Go to Sleep, Little Farm
- Author: Mary Lyn Ray
- Illustrator: Christopher Silas Neal
- Cover artist: Neal
- Language: English
- Genre: Children's book
- Publisher: Clarion Books
- Publication date: 2014
- Publication place: United States

= Go to Sleep, Little Farm =

2014 children's book by Mary Lyn Ray and illustrated by Barbara Cooney

Go to Sleep, Little Farm is a 2014 children's book by Mary Lyn Ray, illustrated by Christopher Silas Neal and published by Clarion Books/Harper Collins Publishers.

The book received a Charlotte Zolotow Award commendation.

==Plot==
Go to Sleep, Little Farm, told in rhyming couplets, depicts a group of animals on a farm settling down to go to sleep, while a young child does the same inside the farmhouse.
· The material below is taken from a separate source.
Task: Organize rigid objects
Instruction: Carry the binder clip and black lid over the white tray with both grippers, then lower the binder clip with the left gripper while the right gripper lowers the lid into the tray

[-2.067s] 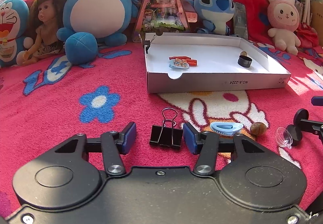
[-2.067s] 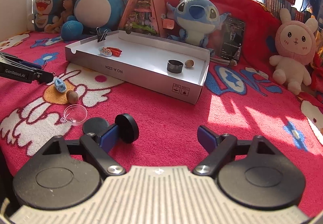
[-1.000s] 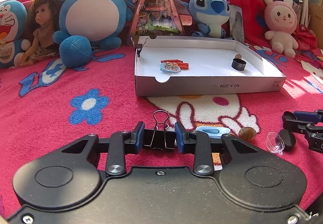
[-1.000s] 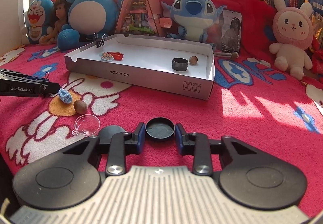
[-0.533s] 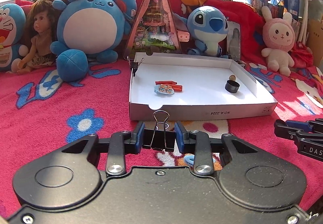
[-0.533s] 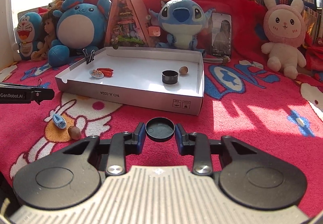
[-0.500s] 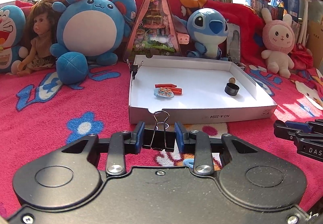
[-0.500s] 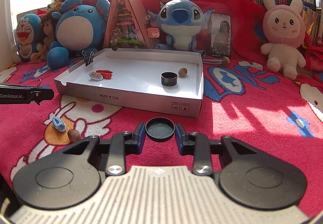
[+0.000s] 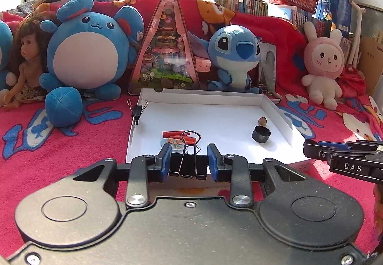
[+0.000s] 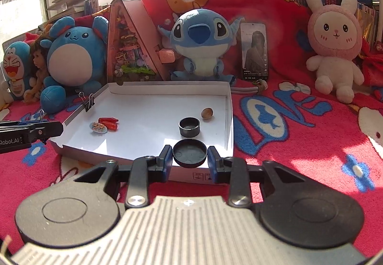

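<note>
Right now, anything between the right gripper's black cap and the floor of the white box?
Nothing visible. The right gripper holds the black cap at the near wall of the white box, over bare floor. The black cup and nut sit farther in; the red chilies lie to the left.

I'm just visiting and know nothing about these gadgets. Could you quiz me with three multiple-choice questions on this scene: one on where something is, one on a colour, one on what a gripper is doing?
1. Where is the nut?
A. In the white box, beside the black cup
B. On the red blanket
C. In a gripper

2. What colour is the bunny plush?
A. Blue
B. Pink
C. Green

3. What is the left gripper doing?
A. Standing open, empty
B. Shut on a binder clip
C. Shut on a nut

Answers:
1 A: it lies on the box floor just behind the cup.
2 B: pink hood, white body.
3 B: the clip sits between both blue pads.
</note>
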Available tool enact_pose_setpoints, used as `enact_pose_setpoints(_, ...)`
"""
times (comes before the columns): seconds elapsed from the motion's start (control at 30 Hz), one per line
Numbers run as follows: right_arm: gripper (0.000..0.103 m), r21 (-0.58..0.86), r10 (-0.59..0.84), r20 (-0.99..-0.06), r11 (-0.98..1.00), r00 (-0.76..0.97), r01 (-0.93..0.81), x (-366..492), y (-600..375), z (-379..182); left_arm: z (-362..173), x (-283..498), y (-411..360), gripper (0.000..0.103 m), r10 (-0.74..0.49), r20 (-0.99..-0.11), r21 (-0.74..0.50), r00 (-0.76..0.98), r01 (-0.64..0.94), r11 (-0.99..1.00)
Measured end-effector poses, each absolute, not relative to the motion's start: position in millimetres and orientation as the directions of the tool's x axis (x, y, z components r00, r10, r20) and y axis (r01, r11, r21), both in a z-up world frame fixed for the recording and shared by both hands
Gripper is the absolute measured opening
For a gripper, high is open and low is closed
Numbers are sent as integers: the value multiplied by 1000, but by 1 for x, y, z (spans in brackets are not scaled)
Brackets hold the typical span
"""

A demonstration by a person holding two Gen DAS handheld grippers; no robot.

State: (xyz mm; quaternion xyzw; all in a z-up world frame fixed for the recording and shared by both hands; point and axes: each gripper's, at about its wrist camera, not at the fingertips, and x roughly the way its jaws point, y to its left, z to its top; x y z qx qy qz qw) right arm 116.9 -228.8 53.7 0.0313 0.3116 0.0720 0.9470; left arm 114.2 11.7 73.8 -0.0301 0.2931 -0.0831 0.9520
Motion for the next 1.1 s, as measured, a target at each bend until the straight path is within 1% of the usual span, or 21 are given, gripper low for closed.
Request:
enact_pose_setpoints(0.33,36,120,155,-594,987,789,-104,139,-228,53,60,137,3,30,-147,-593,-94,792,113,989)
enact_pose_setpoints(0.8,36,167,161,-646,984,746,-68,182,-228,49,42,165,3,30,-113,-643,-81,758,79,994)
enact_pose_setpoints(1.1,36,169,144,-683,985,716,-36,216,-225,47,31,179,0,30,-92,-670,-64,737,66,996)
The book is illustrated in a mixed media style with muted pastels.

==Reception==
The book was praised by Publishers Weekly, which praised Ray's "pleasingly surreal lines of verse" and, along with The New York Times, likened the book to Margaret Wise Brown's Goodnight Moon. The Times and Kirkus Reviews, however, while praising Ray's poetic language, ultimately panned the book.